Tally every line in the listing that holds the string "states", then state the total and nothing more.
————————
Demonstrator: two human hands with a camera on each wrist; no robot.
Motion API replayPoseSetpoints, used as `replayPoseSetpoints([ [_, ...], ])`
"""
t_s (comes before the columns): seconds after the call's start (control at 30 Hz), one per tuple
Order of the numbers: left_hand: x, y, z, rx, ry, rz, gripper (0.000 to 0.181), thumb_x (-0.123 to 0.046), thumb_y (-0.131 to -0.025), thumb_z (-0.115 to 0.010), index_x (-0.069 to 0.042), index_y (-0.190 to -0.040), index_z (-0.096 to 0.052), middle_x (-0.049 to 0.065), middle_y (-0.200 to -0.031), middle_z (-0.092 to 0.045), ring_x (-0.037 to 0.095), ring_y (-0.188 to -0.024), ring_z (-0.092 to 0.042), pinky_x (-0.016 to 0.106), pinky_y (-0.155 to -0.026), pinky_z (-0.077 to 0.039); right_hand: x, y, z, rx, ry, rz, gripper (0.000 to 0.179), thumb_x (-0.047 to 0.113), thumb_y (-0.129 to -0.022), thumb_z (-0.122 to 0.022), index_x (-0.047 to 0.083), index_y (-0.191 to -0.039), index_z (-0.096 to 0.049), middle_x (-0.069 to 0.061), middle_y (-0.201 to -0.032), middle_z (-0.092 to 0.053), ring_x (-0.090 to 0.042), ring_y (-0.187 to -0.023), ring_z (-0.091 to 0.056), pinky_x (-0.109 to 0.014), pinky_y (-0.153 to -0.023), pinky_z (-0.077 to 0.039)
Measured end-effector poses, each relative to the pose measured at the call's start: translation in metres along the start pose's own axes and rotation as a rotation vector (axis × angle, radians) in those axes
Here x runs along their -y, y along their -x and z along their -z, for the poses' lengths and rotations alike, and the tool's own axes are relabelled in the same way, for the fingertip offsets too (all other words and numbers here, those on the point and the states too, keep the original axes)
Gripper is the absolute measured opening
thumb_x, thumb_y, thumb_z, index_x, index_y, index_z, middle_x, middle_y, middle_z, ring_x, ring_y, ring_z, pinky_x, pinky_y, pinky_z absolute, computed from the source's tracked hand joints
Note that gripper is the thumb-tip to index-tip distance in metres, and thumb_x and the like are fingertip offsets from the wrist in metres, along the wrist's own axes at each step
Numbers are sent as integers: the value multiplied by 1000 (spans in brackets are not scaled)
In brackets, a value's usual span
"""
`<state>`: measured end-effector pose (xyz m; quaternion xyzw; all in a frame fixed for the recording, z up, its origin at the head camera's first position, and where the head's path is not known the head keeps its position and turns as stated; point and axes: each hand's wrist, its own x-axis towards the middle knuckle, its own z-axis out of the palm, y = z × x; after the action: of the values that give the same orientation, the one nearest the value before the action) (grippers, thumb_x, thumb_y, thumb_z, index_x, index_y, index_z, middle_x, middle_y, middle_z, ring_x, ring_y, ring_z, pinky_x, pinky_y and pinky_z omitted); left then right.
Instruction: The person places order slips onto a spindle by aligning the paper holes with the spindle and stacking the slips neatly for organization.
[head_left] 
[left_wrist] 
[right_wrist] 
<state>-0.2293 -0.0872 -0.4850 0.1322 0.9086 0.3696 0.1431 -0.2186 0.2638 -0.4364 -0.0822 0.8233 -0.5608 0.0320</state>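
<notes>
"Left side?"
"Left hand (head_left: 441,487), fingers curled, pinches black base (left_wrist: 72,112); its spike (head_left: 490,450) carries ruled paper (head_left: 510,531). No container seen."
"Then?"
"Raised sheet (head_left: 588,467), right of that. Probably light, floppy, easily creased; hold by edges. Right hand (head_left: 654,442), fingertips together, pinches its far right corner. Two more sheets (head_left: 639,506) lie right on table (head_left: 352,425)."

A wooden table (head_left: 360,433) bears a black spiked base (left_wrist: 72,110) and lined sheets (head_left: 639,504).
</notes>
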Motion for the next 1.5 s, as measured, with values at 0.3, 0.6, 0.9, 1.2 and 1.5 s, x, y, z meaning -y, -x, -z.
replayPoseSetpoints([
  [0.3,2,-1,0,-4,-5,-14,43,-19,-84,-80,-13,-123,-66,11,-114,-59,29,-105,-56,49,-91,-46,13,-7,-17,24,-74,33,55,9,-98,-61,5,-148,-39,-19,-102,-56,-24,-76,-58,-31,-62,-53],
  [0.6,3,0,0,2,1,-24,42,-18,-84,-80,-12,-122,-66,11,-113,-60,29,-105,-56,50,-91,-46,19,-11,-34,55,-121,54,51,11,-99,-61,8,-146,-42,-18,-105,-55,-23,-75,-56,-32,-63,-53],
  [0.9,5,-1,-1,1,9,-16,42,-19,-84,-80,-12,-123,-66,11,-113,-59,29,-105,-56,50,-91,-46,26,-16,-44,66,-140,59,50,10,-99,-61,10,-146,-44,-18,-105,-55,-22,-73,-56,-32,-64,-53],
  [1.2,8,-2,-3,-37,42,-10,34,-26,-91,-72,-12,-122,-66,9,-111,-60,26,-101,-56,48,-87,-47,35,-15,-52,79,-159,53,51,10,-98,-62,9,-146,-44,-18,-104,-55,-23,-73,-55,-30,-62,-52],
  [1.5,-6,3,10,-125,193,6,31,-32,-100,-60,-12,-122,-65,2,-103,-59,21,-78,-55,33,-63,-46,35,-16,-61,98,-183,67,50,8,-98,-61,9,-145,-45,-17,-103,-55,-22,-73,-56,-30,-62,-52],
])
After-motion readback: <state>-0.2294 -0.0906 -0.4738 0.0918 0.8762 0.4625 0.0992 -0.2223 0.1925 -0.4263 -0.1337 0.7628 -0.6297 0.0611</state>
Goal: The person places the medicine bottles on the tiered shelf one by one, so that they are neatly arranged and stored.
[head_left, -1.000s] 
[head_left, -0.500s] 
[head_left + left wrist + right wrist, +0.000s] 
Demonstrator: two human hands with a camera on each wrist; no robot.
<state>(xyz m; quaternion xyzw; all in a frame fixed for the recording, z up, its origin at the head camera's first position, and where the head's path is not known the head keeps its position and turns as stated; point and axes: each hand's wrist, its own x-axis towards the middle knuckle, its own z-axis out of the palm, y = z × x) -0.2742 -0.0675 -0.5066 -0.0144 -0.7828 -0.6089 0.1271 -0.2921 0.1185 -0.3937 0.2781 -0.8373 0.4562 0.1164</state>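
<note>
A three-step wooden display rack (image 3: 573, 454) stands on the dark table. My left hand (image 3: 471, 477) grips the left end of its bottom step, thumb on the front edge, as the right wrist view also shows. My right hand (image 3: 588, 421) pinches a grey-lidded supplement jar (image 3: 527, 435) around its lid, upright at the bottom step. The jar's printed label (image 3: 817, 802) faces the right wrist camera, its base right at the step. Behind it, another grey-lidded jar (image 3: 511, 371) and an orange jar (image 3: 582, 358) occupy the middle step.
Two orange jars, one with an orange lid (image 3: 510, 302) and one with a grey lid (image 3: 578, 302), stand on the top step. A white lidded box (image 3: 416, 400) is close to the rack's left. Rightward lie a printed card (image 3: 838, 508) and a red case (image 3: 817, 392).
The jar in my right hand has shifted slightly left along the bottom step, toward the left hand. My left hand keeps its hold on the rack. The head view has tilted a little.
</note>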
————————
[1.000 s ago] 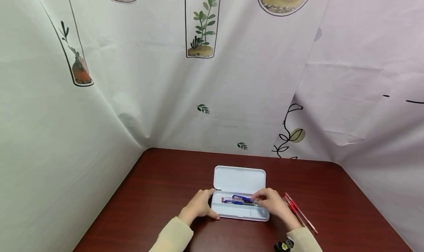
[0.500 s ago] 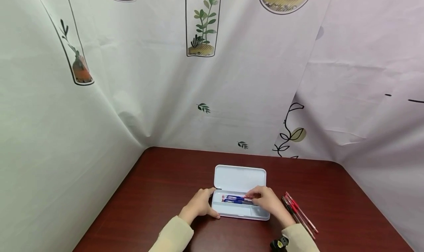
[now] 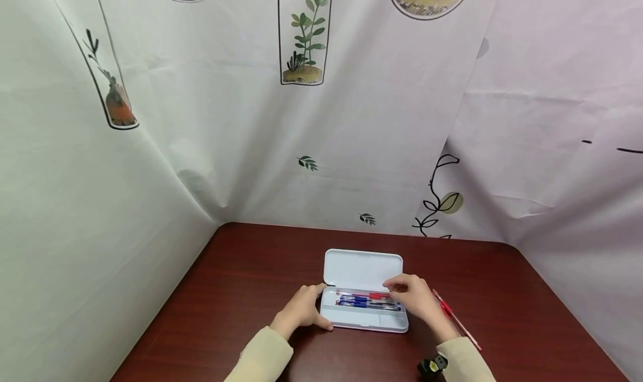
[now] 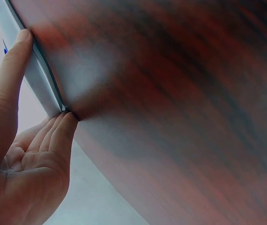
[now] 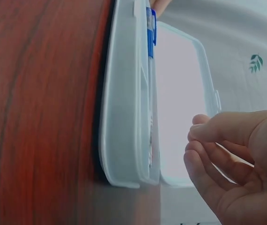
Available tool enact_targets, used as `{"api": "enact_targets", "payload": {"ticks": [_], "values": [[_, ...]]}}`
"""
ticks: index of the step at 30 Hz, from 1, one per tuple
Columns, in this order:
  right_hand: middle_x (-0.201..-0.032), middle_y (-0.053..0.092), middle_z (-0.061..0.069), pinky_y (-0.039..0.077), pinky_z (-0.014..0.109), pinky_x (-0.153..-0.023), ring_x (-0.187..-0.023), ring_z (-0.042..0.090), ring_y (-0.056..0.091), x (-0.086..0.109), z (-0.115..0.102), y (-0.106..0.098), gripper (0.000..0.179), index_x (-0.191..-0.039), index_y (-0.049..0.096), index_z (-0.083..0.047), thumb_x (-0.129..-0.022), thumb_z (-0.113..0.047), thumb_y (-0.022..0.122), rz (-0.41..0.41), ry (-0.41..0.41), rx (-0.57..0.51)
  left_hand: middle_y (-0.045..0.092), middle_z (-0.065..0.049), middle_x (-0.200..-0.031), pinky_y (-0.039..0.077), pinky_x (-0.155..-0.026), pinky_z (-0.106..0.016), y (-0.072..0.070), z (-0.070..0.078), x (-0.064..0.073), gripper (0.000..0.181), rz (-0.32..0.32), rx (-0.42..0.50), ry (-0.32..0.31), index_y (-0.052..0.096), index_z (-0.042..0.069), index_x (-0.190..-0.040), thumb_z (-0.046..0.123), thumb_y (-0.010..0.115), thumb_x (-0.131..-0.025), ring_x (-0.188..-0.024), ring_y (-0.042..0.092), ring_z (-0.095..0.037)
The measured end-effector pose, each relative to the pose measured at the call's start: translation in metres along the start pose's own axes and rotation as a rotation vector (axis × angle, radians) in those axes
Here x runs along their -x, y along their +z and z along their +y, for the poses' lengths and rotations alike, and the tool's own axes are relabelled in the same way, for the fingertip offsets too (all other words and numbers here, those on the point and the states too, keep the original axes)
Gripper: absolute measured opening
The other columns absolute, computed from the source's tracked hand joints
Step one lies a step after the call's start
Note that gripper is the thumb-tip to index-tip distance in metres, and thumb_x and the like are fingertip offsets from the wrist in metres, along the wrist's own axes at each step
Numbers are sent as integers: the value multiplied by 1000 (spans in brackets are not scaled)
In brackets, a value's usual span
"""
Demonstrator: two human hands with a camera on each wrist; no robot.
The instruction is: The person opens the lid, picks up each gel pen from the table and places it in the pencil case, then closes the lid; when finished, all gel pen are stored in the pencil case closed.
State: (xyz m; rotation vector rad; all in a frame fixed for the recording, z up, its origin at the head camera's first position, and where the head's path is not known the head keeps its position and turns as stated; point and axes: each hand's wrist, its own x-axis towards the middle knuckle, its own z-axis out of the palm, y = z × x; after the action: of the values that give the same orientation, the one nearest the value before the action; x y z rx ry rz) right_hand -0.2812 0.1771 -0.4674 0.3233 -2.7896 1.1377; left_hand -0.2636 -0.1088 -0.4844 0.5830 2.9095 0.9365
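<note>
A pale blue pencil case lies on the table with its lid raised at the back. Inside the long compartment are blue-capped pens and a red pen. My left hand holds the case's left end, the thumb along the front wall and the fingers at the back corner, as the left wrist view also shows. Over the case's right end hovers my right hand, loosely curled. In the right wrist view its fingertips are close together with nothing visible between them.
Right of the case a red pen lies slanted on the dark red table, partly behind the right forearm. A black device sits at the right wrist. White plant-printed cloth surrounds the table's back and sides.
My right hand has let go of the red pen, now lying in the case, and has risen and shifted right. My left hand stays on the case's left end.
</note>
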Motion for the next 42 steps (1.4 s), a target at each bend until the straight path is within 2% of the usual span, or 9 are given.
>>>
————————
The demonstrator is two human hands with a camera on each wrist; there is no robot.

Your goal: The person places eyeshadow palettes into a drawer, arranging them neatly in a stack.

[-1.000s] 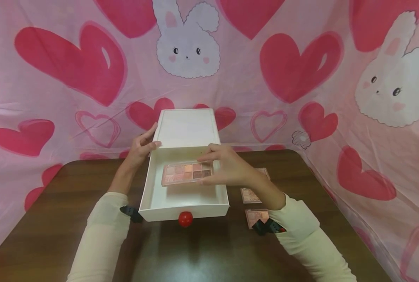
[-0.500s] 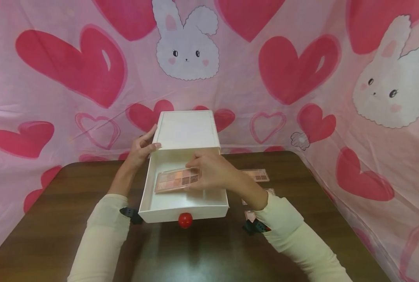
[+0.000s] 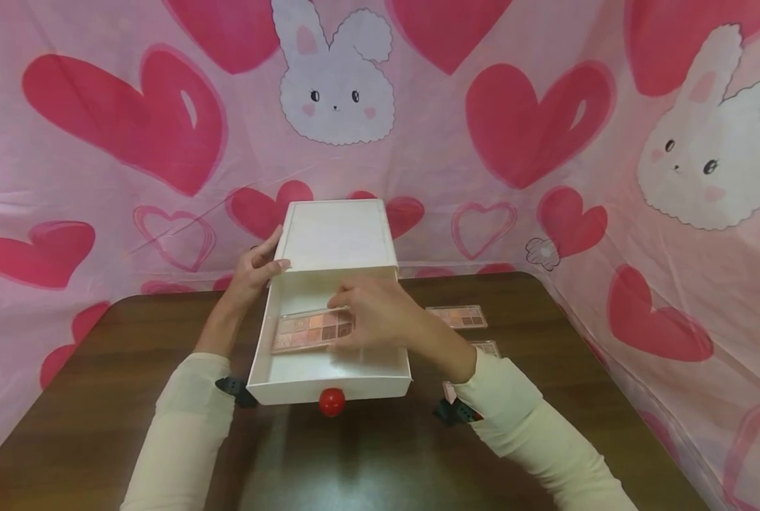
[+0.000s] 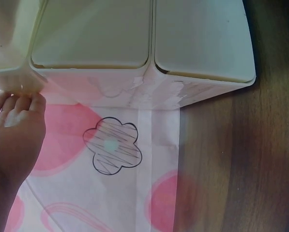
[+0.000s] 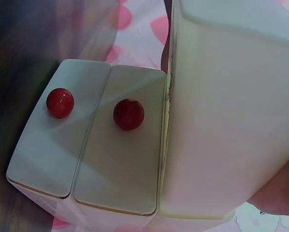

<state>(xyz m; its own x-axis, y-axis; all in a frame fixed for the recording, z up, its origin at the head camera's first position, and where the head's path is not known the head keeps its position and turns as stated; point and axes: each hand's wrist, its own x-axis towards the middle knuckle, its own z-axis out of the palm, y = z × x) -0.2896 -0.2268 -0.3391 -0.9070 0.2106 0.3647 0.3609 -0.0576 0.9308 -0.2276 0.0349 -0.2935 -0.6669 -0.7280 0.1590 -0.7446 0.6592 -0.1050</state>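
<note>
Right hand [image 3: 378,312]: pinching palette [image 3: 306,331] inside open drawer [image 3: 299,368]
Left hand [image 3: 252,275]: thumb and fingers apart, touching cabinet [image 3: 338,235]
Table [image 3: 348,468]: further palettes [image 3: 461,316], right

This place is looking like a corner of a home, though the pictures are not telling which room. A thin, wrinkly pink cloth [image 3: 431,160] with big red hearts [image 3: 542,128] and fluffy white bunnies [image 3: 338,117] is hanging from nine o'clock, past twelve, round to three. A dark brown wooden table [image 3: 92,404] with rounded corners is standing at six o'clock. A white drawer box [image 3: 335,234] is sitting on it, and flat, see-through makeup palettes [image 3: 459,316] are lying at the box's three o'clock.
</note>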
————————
• _Exercise result_
2